Modular staircase system

Abstract

An "off the shelf" modular staircase system is described that allows for a flexible fit of the staircase into custom plan areas and/or areas in which the ceiling-to-floor height varies. The modules form a complete staircase and not a mere skeleton of a staircase. Furthermore, the modular staircase system, because it allows for the mass production and conventional transportation of the various stair modules, results in the reduced cost of a staircase and reduced construction time. Individual stair modules may be formed as a unitary structure out of a moldable material.

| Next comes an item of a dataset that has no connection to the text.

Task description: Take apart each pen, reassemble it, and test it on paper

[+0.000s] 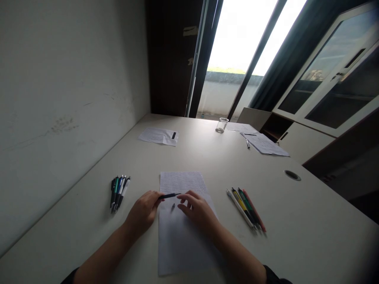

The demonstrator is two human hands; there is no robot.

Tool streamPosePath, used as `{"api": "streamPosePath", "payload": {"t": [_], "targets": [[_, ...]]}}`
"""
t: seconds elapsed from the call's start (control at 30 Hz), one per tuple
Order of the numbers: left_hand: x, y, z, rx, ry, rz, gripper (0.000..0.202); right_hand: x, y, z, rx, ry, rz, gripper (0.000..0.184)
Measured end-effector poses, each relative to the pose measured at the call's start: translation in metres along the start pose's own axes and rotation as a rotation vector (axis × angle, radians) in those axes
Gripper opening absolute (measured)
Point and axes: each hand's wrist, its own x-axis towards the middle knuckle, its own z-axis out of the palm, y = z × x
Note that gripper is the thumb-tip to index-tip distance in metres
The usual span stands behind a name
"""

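A dark pen [169, 195] is held level over a written sheet of paper [181, 182] at the near middle of the table. My left hand [143, 212] pinches the pen's left end. My right hand [197, 208] has its fingertips at the pen's right end, its fingers loosely curled. A small dark piece [173, 206], perhaps a cap or a pen part, lies on the sheet just below the pen.
Several pens [119, 192] lie grouped at the left, several more pens [246, 208] at the right. Farther back are a folded paper [159, 136], a glass jar [222, 125], sheets with a pen [263, 142], and a cable hole [292, 175]. A wall runs along the left.
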Motion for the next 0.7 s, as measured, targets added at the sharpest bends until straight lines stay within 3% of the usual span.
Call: {"api": "streamPosePath", "payload": {"t": [0.1, 0.23, 0.47, 0.7], "targets": [[0.0005, 0.001, -0.0001, 0.001, 0.0, 0.003, 0.021, -0.0004, -0.0043, 0.0036, -0.28, -0.114, -0.154, 0.032], [-0.0003, 0.0021, 0.0004, -0.003, -0.004, 0.01, 0.02, -0.0003, -0.0082, 0.007, -0.428, -0.177, -0.253, 0.028], [-0.001, 0.001, 0.001, -0.003, -0.015, 0.008, 0.021, -0.0005, -0.0037, 0.0106, -0.377, -0.198, -0.216, 0.011], [0.0011, 0.0018, 0.0, 0.019, -0.006, 0.016, 0.019, 0.0019, -0.0012, 0.0058, -0.235, -0.1, -0.129, 0.008]]}}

Inventors: Skillern; Charles T. (3150 Lanier Dr., Atlanta, GA 30319)
Appl. No.: 517988
Filed: August 22, 1995

Current U.S. Class: 52/741.2
Intern'l Class: E04B 001/00
Field of Search: 52/182,187,188,183,186,741,741.2 144/345,354


References Cited
U.S. Patent Documents
3474882Oct., 1969Ernst.
4296577Oct., 1981Schuette.
4373609Feb., 1983DeDonato.
4557085Dec., 1985Yamazaki.
4583334Apr., 1986Hubbard52/741.
4850164Jul., 1989McLeod.
5163491Nov., 1992Smith.
5347774Sep., 1994Smith.
5402610Apr., 1995Salva' et al.

Primary Examiner: Smith; Creighton
Attorney, Agent or Firm: Hardaway Law Firm, PA

Parent Case Text



This application is a continuation of application Ser. No. 08/165,359, filed Dec. 10, 1993, now U.S. Pat. No. 5,502,933.
Claims



That which is claimed:

1. A method of building a staircase comprising:

molding a supply of one-piece stair modules, each said module having a front wall and a back wall; and

attaching a required number of one-piece stair modules together to form a staircase by inserting at least one connector through a front wall of a first module and a rear wall of a second module.

2. The method of building a staircase according to claim 1, further comprising the step of providing each one-piece stair module with a finished tread after all said required one-piece stair modules are attached to each other.

3. The method according to claim 1, wherein said step of molding a supply of one-piece stair modules includes the steps of forming stringers and including said stringers as corresponding parts of each of said one-piece modules.

4. The method according to claim 1, wherein said step of attaching includes the ability to adjust a rise between adjacent stair modules.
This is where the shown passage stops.